Es klopft an der Badezimmertür. Ich schrecke auf und stopfe den Test schnell in seine Packung und beides in meinen Kosmetikbeutel.

»Ja?!«, rufe ich eilig.

»Du bist schon so lange im Bad. Geht es dir nicht gut, Kiki?«, höre ich Auroras Stimme von draußen. Seths kleine Schwester ist zwei Jahre jünger als ich und hat mich, ohne zu zögern, als die Freundin ihres Bruders angenommen.

»Ich glaube, ich habe etwas Falsches gegessen! Es ist nichts weiter.« Na toll, ich Idiotin. Jetzt hat sie die Vorstellung von mir im Kopf, wie ich mit Durchfall auf dem Klo hocke. Hätte mir nichts anderes einfallen können?

»Oh, ach so. Brauchst du was? Soll ich dir was in der Apotheke holen?«, fragt Rory besorgt.

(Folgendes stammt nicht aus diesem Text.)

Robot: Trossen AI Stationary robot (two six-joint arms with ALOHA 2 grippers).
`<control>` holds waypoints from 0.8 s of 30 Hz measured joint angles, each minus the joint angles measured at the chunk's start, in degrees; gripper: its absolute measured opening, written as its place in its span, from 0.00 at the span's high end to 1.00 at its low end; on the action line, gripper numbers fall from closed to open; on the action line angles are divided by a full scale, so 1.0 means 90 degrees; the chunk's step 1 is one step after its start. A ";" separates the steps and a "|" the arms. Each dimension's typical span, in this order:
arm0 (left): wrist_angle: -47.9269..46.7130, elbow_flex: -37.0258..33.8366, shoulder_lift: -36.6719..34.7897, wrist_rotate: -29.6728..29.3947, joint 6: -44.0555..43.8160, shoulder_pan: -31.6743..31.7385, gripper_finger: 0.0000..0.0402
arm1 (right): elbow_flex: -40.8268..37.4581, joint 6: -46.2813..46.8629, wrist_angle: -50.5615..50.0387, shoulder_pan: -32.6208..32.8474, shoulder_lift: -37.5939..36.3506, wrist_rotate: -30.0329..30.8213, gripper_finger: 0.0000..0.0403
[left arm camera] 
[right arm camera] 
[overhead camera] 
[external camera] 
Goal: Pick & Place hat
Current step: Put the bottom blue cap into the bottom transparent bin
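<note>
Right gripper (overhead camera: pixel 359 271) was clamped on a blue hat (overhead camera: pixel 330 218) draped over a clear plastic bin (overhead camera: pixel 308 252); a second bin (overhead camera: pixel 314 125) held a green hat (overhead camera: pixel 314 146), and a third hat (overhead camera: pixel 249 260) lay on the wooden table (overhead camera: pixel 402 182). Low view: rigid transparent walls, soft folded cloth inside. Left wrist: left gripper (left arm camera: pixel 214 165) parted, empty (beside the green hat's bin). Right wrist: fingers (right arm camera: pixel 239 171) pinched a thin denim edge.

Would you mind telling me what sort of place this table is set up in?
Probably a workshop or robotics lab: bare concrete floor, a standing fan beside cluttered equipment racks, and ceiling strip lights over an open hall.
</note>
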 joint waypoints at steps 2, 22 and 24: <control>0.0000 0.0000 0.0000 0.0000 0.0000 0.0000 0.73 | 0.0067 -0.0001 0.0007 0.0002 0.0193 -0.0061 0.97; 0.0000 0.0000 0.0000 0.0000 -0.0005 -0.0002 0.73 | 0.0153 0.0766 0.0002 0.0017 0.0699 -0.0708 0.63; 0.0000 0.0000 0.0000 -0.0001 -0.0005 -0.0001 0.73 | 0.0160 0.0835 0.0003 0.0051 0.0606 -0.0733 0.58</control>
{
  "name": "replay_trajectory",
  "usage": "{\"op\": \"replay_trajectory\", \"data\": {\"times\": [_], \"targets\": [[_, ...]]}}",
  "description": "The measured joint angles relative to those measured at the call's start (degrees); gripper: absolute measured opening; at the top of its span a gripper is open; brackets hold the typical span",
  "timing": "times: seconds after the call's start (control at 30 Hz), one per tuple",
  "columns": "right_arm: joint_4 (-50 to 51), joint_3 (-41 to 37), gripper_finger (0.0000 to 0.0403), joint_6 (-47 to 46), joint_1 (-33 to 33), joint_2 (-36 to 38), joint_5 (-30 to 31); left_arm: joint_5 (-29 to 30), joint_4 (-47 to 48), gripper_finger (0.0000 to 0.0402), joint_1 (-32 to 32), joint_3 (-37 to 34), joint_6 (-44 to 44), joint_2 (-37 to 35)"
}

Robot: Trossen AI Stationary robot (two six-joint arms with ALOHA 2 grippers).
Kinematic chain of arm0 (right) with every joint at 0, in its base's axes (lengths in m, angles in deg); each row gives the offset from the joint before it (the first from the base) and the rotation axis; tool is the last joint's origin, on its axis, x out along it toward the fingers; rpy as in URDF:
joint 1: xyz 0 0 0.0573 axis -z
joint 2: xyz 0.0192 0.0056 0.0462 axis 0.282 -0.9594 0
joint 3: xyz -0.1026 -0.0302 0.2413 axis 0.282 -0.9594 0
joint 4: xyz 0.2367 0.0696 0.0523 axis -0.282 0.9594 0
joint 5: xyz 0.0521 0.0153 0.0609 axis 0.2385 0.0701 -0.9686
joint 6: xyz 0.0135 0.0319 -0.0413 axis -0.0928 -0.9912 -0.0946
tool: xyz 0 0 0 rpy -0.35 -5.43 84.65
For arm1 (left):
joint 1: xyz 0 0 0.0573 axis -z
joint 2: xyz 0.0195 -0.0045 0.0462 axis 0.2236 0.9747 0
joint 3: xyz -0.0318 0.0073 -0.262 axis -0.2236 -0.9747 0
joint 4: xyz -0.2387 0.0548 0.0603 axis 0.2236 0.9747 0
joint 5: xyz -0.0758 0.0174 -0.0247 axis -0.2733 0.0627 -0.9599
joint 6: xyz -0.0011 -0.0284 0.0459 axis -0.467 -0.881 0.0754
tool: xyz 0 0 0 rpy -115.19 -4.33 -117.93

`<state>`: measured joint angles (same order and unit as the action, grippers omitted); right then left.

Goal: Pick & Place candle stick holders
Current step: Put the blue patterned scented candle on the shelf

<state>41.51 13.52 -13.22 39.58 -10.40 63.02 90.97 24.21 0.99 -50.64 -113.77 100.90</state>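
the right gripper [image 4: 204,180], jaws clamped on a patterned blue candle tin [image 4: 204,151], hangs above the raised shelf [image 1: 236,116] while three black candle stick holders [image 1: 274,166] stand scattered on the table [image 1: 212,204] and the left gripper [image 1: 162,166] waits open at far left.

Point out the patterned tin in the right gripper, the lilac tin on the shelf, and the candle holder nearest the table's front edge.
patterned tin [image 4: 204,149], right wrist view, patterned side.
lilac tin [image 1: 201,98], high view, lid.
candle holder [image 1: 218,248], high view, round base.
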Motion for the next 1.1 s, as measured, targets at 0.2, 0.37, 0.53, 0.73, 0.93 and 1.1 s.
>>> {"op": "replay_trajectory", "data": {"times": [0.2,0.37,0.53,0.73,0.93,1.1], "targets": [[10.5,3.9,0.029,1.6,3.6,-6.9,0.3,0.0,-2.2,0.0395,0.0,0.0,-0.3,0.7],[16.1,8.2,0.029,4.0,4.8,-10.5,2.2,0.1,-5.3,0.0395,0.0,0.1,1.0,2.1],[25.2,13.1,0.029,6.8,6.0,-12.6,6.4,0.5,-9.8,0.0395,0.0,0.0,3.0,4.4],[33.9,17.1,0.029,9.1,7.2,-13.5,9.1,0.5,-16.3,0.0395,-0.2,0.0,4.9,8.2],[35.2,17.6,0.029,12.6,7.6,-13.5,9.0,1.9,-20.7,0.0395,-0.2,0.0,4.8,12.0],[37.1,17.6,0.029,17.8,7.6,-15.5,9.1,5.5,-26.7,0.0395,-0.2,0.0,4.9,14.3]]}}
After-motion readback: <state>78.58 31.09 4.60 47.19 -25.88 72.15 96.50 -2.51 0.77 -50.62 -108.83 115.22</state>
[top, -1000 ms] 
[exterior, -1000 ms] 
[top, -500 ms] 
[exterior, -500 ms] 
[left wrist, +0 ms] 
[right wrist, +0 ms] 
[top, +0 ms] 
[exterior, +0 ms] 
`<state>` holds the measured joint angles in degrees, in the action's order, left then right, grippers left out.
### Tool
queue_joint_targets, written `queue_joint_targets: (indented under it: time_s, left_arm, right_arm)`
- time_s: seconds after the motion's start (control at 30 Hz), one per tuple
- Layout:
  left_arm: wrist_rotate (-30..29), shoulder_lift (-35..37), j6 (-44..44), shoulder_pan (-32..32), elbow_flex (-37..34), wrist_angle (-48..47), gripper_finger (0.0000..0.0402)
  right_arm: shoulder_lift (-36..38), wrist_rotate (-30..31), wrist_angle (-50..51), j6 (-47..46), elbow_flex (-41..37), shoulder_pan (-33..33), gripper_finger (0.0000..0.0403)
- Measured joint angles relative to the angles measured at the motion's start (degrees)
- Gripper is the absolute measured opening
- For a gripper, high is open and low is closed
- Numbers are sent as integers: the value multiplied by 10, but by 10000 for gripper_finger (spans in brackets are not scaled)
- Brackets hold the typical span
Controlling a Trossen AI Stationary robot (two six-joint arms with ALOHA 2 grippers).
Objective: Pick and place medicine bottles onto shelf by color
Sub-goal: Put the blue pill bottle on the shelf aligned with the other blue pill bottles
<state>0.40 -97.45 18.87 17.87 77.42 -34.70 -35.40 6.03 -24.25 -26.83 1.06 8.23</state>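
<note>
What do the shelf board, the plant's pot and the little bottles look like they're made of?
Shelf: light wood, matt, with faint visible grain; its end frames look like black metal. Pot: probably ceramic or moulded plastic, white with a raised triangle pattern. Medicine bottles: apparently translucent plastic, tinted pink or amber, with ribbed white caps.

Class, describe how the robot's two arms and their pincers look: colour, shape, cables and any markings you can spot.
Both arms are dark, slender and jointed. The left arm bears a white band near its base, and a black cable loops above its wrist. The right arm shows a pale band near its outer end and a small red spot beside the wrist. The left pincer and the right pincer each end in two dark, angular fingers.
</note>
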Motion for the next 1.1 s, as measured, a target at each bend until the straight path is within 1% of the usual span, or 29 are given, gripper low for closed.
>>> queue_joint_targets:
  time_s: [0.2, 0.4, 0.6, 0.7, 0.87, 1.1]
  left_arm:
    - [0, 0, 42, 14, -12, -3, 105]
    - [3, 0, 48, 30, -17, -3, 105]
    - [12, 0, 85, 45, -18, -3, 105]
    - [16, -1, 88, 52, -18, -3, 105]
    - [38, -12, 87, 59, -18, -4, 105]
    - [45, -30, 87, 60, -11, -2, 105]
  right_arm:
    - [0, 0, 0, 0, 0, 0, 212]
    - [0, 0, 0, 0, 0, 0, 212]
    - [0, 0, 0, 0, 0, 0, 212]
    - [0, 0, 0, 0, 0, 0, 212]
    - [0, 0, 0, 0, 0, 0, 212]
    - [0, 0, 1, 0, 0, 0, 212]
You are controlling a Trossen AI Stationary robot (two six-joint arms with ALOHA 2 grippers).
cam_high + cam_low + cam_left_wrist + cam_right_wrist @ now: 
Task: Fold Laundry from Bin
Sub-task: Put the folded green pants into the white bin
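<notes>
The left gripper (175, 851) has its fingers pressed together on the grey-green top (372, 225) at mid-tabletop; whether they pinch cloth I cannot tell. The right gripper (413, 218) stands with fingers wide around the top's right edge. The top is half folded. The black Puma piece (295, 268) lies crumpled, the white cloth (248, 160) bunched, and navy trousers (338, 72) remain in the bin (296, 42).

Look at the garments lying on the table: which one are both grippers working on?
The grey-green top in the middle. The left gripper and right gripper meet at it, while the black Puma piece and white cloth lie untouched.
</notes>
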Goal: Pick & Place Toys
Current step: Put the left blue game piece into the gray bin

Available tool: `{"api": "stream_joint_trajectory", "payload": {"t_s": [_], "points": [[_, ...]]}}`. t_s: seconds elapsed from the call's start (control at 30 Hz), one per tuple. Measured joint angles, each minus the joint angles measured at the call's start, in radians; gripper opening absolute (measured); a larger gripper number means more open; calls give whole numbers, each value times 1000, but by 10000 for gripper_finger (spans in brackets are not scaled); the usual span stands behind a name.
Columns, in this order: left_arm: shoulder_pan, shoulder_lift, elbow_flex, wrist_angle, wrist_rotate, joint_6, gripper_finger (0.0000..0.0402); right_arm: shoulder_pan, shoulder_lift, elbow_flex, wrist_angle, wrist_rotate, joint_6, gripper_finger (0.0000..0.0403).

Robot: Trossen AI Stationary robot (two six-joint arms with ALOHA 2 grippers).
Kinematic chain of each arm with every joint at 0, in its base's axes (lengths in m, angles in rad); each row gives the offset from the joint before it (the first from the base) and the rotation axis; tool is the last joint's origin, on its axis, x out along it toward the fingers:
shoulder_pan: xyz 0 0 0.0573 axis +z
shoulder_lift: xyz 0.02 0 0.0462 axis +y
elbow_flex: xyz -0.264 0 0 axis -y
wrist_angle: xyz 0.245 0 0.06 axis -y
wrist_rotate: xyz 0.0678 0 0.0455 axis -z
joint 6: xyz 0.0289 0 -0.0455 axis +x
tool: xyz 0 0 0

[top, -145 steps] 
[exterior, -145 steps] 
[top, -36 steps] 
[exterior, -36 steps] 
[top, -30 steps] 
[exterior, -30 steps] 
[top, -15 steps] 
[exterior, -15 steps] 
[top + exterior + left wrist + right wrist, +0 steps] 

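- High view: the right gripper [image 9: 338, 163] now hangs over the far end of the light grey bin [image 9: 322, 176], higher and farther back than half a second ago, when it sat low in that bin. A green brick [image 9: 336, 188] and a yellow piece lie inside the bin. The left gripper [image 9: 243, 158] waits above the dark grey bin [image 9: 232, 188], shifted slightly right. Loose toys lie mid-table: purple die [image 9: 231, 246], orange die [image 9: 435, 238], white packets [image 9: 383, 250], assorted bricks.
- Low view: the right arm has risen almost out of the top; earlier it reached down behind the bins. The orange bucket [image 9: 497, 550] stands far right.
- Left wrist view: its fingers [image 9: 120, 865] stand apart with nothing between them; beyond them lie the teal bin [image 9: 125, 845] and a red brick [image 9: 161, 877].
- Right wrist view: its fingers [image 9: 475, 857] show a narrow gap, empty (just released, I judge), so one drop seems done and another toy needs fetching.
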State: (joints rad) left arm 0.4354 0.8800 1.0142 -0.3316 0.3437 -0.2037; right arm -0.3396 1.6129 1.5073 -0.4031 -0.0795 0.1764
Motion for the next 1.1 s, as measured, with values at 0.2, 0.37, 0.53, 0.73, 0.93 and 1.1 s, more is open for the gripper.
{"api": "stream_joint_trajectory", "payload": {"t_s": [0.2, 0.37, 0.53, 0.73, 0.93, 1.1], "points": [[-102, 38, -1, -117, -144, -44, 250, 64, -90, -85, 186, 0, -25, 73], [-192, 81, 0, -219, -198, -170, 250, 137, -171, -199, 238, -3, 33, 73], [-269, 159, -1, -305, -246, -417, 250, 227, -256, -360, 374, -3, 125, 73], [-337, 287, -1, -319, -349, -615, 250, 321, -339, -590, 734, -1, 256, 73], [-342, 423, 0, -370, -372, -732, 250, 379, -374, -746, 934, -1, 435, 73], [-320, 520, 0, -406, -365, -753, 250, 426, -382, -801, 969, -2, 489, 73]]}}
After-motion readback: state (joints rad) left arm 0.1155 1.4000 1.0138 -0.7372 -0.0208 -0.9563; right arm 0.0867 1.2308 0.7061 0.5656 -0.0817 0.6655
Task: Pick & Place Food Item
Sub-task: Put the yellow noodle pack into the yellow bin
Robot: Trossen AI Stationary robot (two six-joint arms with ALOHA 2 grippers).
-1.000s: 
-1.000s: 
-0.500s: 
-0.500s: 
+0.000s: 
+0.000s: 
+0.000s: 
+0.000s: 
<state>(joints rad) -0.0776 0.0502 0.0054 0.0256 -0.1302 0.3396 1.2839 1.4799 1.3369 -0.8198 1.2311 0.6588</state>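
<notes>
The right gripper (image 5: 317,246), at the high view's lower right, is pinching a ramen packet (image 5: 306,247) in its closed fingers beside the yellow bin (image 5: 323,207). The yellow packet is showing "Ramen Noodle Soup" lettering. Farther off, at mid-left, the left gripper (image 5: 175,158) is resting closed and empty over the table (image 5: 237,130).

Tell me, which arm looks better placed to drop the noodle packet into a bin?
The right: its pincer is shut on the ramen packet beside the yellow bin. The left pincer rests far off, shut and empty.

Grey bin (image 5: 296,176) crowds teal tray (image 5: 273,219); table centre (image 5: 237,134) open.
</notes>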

»Nein, danke. Ich lege mich gleich einfach etwas hin, dann geht es schon wieder!«

»Okay, alles klar. Wenn was ist, dann ruf mich!«

»Danke, Rory!«

Als ich höre, wie sich ihre Schritte entfernen, stelle ich meine Schminke zurück unter das Waschbecken und setze mich auf den heruntergelassenen Toilettendeckel. Danach verkrieche ich mich ins Bett. In ein paar Stunden wird es mir wieder besser gehen.